Personal information
- Born: 14 December 1971 (age 54) Chişinău, Moldavian SSR, Soviet Union

Chess career
- Country: Soviet Union (until 1992); Moldova (since 1992);
- Title: Grandmaster (1991)
- FIDE rating: 2590 (July 2026)
- Peak rating: 2734 (August 2012)
- Peak ranking: No. 18 (April 2005)

= Victor Bologan =

Moldovan chess grandmaster (born 1971)

Victor (Viorel) Bologan (born 14 December 1971) is a Moldovan chess player and author. He was awarded the title of Grandmaster by FIDE in 1991.

== Career ==
Bologan won the first two editions of the Poikovsky Karpov International Tournament, in 2000 and 2001. He tied for first in the same tournament in 2005 and 2015. In 2003 he won the Aeroflot Open and the Dortmund Sparkassen Chess Meeting ahead of some of the world's top players.

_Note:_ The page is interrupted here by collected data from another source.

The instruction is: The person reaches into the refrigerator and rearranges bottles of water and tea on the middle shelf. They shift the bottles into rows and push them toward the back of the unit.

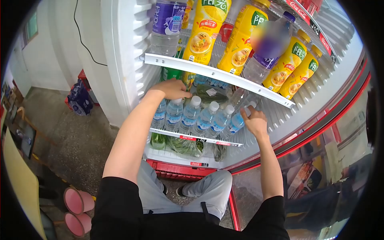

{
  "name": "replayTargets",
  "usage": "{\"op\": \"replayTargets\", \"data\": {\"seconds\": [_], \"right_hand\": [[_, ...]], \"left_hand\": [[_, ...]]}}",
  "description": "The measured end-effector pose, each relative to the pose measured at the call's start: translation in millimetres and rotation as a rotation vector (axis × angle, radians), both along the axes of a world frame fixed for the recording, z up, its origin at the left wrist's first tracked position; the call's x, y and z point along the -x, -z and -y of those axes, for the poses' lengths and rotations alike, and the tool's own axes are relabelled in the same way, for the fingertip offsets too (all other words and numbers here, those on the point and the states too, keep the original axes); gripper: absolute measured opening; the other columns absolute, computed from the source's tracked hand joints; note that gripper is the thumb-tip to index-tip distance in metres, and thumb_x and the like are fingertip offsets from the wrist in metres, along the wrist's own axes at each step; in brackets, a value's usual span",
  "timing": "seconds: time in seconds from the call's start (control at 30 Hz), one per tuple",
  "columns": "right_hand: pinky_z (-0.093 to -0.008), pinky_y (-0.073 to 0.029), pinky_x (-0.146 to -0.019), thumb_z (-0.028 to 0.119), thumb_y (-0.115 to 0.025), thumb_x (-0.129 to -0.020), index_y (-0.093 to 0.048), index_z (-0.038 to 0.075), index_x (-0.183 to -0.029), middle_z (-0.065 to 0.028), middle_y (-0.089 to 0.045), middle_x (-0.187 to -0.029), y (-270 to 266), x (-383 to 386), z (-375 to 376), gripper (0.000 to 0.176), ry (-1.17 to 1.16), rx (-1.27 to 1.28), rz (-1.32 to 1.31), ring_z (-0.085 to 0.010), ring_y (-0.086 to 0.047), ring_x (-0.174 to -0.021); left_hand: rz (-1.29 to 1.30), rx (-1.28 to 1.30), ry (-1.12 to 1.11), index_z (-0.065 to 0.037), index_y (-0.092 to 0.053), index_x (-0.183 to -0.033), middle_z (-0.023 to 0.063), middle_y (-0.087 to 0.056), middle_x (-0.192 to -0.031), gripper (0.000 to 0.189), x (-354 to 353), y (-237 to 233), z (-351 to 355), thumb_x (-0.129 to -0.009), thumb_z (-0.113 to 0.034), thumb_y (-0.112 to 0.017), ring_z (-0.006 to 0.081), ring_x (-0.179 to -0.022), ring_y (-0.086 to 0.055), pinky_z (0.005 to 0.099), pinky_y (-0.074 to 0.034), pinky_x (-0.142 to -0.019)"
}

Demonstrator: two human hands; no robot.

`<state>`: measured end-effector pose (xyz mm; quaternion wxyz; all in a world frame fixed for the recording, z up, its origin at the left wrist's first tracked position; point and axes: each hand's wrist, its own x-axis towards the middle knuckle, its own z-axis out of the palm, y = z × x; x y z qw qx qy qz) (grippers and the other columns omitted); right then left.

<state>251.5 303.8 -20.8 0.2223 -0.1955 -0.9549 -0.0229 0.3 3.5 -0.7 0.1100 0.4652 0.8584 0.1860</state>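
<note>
Several small clear water bottles with blue labels (189, 117) stand in a row along the front of a middle fridge shelf. At the row's left end, my left hand (174, 89) is over the bottle tops, its fingers curled downward. Whatever those fingers grip is hidden. My right hand (256, 121) is closed around the upper part of the rightmost water bottle (236, 123), which leans to the right. Behind the row lie a dark green packet (210, 94) and more water bottles, partly hidden. A green bottle (172, 73) shows just above my left hand.
The upper shelf edge (216, 74) crosses above both hands, with yellow tea bottles (205, 30) and purple-labelled water bottles (168, 22) on it. Bagged greens (186, 146) lie on the bottom shelf. The red-edged glass door (304, 134) stands at right; pink buckets (79, 200) are at lower left.
</note>
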Motion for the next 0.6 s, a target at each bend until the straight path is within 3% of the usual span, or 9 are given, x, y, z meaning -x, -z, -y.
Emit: {"op": "replayTargets", "data": {"seconds": [0.4, 0.6], "right_hand": [[-0.0562, -0.055, -0.074, 0.049, -0.061, -0.096, -0.067, 0.002, -0.106, -0.0290, -0.069, -0.079, 36, 10, 3, 0.048, 0.038, -0.032, -0.110, -0.0475, -0.069, -0.079], [-0.0564, -0.055, -0.075, 0.051, -0.061, -0.096, -0.068, 0.003, -0.106, -0.0273, -0.070, -0.079, 20, 3, 22, 0.049, 0.121, -0.042, -0.151, -0.0476, -0.069, -0.080]], "left_hand": [[-0.025, -0.064, 0.017, -0.005, -0.078, -0.105, 0.0189, -0.075, -0.106, 0.061, 9, 13, -1, -0.088, -0.061, -0.061, 0.0363, -0.100, -0.070, 0.0445, -0.053, -0.090], [0.047, 0.015, -0.020, -0.005, -0.078, -0.105, 0.0194, -0.075, -0.104, 0.060, 3, 0, -2, -0.089, -0.060, -0.062, 0.0368, -0.104, -0.069, 0.0445, -0.052, -0.092]]}}
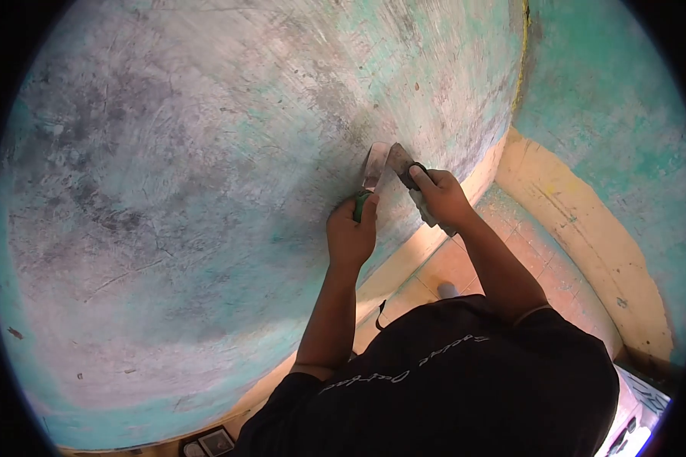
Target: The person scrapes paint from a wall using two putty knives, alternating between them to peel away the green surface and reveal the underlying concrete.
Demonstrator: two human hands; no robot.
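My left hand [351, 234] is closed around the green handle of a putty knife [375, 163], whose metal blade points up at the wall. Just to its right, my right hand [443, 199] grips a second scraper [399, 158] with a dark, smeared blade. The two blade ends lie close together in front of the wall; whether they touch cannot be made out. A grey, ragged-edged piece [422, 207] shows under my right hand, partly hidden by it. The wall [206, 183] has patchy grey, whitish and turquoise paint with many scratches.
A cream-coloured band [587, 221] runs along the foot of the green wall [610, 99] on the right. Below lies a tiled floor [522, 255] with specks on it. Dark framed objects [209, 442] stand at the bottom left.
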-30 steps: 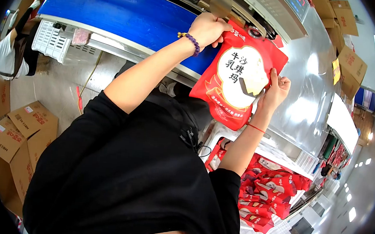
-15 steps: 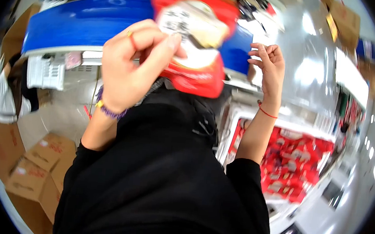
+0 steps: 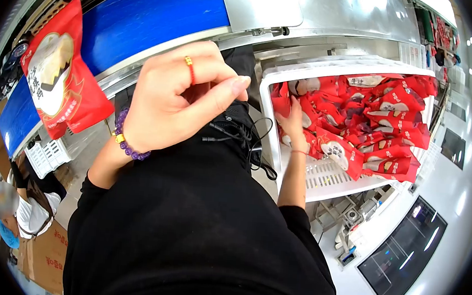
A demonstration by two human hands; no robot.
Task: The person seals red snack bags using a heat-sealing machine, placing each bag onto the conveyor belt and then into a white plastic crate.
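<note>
My left hand, with a ring and a purple bead bracelet, is raised in front of my chest. Its fingers are curled, the thumb against the index finger, and no bag shows between them. Left of it, apart from the fingers, a red-and-white printed food bag is tilted across the blue belt's edge. My right hand reaches into a white plastic crate, touching the red bags at its left side. Its visible fingers are stretched out; the rest are hidden among the bags. Several red bags fill the crate.
A blue conveyor belt runs along the far side, joined to a metal table. Black cables hang near my waist. At the left are a smaller white crate, cardboard boxes and another person.
The bag that was in my left hand is now apart from it, at the left. My right hand has gone down into the crate. The view has turned toward the crate.
</note>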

He won the 2005 Canadian Open Chess Championship. Bologan tied for first place in the 2006 Aeroflot Open, finishing second on tiebreak. In May 2010, he tied for first with Wang Hao and Zahar Efimenko at the Bosna International open in Sarajevo.

Bologan played for Moldova in the Chess Olympiad in 1992 - 1998 and 2002 - 2014.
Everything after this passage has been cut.